Юный Фриц фон Хартманн был красив. К тому же со смертью батюшки ему должны были перейти обширные земли. Многие были бы рады видеть в своем доме такого жениха, но мать Элизы его частые визиты раздражали, и не раз она отчитывала старого профессора за то, что он позволяет такому волку виться вокруг их овечки. По правде говоря, о Фрице в Кайнплатце ходила недобрая слава. Случись какая заварушка, дуэль или иная неприятность, неизменно зачинщиком оказывался молодой рейнландец. Никто не сквернословил больше него, никто не пил больше и не играл в карты чаще, чем он, никто не предавался большей лености во всем, кроме одного единственного занятия.

Поэтому вовсе неудивительно, что добрая фрау профессорша спрятала юную фрейлейн под свое крылышко и отвергала любые попытки этого mauvais sujet[40] сблизиться с дочерью. Что до почтенного лектора, тот был слишком увлечен своими странными исследованиями, чтобы иметь какое-то мнение по этому поводу.

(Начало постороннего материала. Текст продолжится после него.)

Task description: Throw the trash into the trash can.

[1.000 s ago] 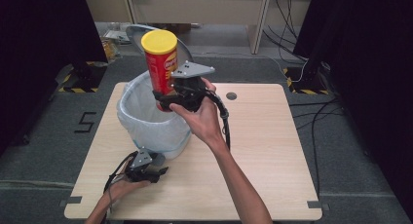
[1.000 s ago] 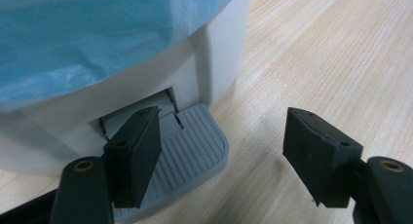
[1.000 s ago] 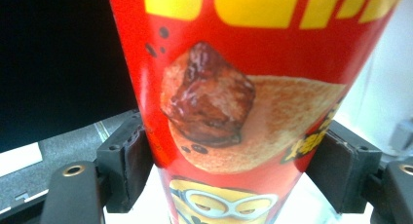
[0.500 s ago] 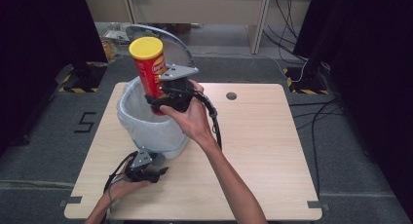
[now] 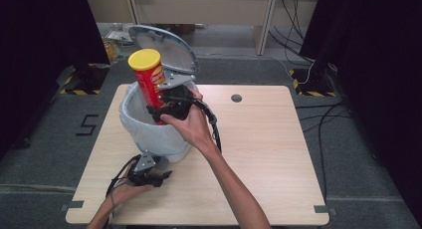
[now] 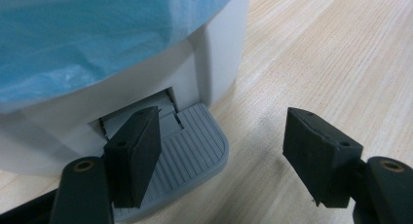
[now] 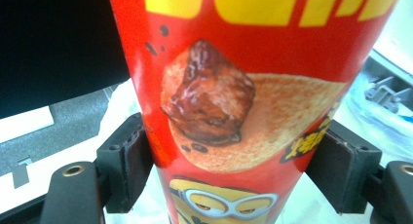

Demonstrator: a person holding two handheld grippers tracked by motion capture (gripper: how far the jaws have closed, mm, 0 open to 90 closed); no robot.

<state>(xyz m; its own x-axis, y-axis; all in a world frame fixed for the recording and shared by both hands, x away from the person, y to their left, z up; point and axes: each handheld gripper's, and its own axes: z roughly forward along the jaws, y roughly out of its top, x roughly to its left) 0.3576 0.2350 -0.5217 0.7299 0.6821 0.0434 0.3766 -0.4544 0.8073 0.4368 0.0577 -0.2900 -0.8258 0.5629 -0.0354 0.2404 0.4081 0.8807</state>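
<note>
Right gripper [image 5: 158,111] clamps the red chip can [image 5: 151,82] by its lower half, holding it upright over the lined bin [image 5: 130,123]; left gripper [image 6: 221,156], jaws wide and empty, presses the grey pedal [image 6: 192,146], likely propping the lid [image 5: 166,50] open

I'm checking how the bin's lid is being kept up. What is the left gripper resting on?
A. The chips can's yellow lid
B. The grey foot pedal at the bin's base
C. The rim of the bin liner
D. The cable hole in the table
B: in the left gripper view, the left gripper is open, with one jaw on the ribbed grey pedal at the base of the white bin, whose lid stands raised.
</note>
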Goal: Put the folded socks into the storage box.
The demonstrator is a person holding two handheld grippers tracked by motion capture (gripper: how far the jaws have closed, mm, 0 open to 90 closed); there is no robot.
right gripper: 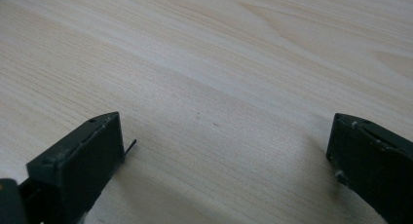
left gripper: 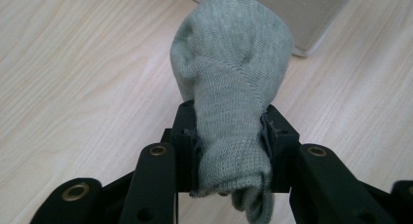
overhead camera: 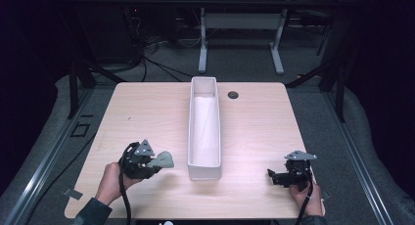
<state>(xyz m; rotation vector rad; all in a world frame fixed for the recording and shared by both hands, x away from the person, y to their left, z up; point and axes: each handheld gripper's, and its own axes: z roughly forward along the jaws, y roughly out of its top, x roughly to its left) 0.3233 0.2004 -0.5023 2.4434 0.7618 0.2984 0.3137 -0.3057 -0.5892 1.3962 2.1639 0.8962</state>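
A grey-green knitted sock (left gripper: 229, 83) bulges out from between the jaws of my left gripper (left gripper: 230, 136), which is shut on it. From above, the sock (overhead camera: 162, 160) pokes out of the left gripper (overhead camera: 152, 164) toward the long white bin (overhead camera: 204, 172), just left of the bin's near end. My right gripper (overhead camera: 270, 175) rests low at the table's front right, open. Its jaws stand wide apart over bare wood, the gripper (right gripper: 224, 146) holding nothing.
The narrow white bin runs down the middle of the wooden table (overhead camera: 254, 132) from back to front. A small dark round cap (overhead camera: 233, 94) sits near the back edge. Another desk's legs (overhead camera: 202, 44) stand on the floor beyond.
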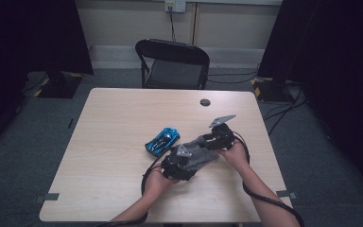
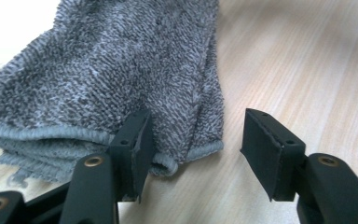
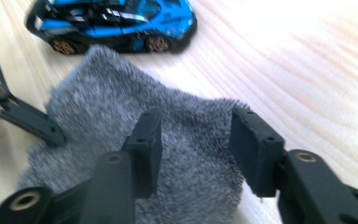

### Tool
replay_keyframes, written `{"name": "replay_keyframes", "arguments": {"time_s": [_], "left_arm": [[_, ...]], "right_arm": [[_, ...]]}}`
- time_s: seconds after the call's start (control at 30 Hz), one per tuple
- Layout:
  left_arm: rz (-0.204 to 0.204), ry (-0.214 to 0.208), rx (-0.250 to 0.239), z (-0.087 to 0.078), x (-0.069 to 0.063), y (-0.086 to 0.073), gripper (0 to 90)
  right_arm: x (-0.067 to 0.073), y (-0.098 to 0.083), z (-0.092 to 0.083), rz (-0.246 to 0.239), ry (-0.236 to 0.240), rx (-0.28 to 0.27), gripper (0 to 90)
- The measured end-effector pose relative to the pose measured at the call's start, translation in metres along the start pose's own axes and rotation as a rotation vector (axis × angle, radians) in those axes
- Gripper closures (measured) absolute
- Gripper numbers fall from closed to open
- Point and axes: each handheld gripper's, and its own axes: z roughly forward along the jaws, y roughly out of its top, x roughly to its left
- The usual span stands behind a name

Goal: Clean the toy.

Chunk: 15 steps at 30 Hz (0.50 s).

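Folded grey terry towel (image 1: 199,155), lying on the table (image 1: 118,118) between both tongs, long axis running from the left tongs (image 1: 176,166) up to the right tongs (image 1: 220,137), each at one end. Both tongs stand apart, straddling a towel corner, pads not yet pressing. Looped pile, hemmed edges; blue toy car (image 1: 162,140) just beside.

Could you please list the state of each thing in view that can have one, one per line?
Grey towel: folded in layers, lying flat on the table, between both grippers.
Left gripper: open, one of its fingers over the towel's corner, not pinching.
Right gripper: open, astride the towel's edge, no grip yet.
Blue toy car: upright on its wheels, beside the towel.
Folding chair: unfolded, unoccupied, behind the table.
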Motion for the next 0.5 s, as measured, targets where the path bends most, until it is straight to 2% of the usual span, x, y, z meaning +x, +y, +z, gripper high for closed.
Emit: {"name": "replay_keyframes", "arguments": {"time_s": [0.07, 0.13, 0.2, 0.5], "left_arm": [[-0.010, 0.002, -0.002, -0.001, 0.003, 0.000, 43.7], [-0.003, 0.012, 0.003, -0.003, 0.006, -0.001, 43.7], [-0.013, 0.016, 0.001, -0.003, 0.010, -0.003, 43.8], [-0.023, 0.055, 0.005, -0.001, 0.025, 0.001, 44.2]], "right_arm": [[0.000, -0.003, 0.005, -0.012, 0.000, 0.034, 55.7], [0.001, -0.007, 0.010, -0.022, 0.003, 0.056, 56.6], [0.003, -0.012, 0.013, -0.026, 0.013, 0.055, 57.0], [0.012, -0.032, -0.003, -0.024, 0.060, 0.050, 57.2]]}}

Вот уже много лет ему не давал покоя один и тот же вопрос. Все его эксперименты и теории в конечном итоге сворачивали в одну сторону. По сто раз на день профессор спрашивал себя, может ли дух человека какое-то время просуществовать вне тела, а затем вернуться в него? Когда подобное впервые пришло ему в голову, его ученый разум восстал против подобной мысли, ведь это полностью противоречило всем устоявшимся представлениям и махровым принципам, которые вдалбливались ему еще с тех пор, когда он сам только постигал азы своей профессии. Однако постепенно, пока он продолжал исследовать эту область, разум его сбросил с себя эти путы и стал открыт для любых выводов, которые могли возникнуть на основе фактов. Слишком многое указывало на то, что разум человека может существовать вне тела. Наконец ему стало ясно, что лишь смелый и оригинальный эксперимент внесет окончательную ясность в этот вопрос.